Page MenuHomePhabricator

[AMDGPU] Remove dubious logic in bidirectional list scheduler
ClosedPublic

Authored by foad on Oct 2 2019, 7:29 AM.

Details

Summary

pickNodeBidirectional tried to compare the best top candidate and the
best bottom candidate by examining TopCand.Reason and BotCand.Reason.
This is unsound because, after calling pickNodeFromQueue, Cand.Reason
does not reflect the most important reason why Cand was chosen. Rather
it reflects the most recent reason why it beat some other potential
candidate, which could have been for some low priority tie breaker
reason.

I have seen this cause problems where TopCand is a good candidate, but
because TopCand.Reason is ORDER (which is very low priority) it is
repeatedly ignored in favour of a mediocre BotCand. This is not how
bidirectional scheduling is supposed to work.

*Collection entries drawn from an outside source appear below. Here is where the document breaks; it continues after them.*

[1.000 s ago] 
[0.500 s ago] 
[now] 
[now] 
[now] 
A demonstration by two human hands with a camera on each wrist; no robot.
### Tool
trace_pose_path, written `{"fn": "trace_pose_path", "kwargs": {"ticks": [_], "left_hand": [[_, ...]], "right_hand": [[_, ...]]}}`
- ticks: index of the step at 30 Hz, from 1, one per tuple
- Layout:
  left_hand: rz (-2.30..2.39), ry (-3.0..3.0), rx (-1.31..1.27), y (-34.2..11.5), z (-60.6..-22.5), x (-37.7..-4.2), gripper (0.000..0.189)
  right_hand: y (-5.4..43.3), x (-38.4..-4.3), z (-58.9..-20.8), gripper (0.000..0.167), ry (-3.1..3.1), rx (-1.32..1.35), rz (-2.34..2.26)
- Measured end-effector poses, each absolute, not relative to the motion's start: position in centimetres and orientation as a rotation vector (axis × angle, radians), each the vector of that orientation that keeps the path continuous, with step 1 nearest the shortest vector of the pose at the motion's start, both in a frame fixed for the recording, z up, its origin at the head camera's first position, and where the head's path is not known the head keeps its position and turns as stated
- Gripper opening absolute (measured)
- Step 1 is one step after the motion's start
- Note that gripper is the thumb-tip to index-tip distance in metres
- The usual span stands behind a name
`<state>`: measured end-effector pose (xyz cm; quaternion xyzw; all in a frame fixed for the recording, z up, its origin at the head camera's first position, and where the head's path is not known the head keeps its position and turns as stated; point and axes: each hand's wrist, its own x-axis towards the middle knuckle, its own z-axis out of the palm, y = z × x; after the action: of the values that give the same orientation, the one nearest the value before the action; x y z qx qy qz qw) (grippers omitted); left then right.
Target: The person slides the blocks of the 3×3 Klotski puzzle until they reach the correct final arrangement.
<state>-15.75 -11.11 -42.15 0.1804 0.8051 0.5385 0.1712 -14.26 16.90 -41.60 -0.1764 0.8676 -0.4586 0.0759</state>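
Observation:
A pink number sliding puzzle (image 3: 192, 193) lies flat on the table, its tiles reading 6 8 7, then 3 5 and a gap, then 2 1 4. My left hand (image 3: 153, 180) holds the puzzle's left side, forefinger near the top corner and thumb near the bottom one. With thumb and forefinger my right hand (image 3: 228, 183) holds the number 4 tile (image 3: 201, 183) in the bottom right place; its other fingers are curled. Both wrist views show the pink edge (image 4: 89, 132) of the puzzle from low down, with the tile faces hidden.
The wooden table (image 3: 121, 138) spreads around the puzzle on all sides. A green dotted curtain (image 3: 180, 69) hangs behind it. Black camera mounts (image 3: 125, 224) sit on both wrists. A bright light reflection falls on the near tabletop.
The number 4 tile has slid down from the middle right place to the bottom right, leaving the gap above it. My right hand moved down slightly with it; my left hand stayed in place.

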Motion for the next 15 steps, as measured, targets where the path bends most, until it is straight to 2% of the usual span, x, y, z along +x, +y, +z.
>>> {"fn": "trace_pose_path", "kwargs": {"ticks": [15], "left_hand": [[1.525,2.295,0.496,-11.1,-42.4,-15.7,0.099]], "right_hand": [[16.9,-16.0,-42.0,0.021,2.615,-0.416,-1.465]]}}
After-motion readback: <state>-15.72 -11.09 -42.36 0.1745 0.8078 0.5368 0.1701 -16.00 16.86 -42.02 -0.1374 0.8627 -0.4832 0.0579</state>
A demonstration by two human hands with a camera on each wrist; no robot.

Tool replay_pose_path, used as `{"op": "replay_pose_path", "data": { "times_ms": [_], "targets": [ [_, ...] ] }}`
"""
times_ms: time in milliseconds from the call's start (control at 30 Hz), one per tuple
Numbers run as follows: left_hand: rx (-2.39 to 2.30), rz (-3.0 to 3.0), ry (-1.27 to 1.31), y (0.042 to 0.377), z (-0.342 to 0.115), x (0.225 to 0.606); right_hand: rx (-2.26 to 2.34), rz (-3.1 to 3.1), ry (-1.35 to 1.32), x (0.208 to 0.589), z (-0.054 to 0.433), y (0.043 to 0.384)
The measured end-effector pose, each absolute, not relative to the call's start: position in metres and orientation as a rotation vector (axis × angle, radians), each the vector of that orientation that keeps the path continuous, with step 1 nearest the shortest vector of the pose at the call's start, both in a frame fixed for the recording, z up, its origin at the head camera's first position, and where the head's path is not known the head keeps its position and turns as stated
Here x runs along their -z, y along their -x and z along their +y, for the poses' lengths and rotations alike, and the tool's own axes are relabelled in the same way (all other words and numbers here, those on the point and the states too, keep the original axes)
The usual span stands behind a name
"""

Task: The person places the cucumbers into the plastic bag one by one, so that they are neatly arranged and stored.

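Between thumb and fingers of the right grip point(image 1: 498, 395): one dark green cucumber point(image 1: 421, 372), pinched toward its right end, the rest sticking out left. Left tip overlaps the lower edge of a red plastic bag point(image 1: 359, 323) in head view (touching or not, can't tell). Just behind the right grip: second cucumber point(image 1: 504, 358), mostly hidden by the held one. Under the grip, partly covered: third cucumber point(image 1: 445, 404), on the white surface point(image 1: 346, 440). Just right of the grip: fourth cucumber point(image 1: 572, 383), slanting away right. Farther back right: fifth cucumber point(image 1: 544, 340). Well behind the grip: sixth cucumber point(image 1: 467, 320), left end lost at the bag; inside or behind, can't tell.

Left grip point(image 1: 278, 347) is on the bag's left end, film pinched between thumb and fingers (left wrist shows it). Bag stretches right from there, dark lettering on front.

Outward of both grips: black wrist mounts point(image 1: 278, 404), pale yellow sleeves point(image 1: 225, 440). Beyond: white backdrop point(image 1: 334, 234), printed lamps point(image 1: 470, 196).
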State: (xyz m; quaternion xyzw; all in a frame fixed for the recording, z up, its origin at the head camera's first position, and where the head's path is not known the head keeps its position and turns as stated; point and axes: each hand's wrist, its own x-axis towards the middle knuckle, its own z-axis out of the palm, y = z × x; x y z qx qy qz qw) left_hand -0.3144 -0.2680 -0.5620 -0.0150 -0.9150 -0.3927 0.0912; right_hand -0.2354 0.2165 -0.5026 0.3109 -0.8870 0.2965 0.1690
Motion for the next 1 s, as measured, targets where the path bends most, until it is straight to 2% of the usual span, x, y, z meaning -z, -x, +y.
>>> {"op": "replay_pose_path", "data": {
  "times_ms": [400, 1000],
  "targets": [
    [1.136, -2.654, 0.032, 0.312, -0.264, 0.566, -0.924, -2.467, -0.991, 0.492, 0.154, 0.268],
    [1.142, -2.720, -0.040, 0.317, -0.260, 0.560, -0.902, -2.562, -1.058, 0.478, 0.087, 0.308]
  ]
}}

To fix this I changed the code to always compare TopCand and BotCand
directly, like the generic implementation of pickNodeBidirectional does.
This removes some uncommented AMDGPU-specific logic; if this logic turns
out to be important then perhaps it could be moved into an override of
tryCandidate instead.

Graphics shader benchmarking on gfx10 shows a lot more positive than
negative effects from this change.

Diff Detail

Event Timeline

foad created this revision.Oct 2 2019, 7:29 AM
Herald added a project: Restricted Project. · View Herald TranscriptOct 2 2019, 7:30 AM
foad added a comment.Oct 2 2019, 7:31 AM

There is quite a lot of fallout in the test suite which I have not addressed yet. I wanted to get approval for the idea first.

It would be nice to have a test for this.

Sorry, I missed your comment about tests.

However it would be nice to have a test that shows benefit. I like the reasoning in the description of this change.

arsenm added inline comments.Oct 2 2019, 9:25 AM
llvm/lib/Target/AMDGPU/GCNSchedStrategy.cpp
237–239

The logic over here looks pretty convoluted to me

I tend to agree with the reasoning. We can only judge after benchmarking though. You say you see more gains than loses. Can you elaborate on a magnitude of those?

I guess this is just making the custom scheduling logic more closely match the generic scheduler? Makes sense to me.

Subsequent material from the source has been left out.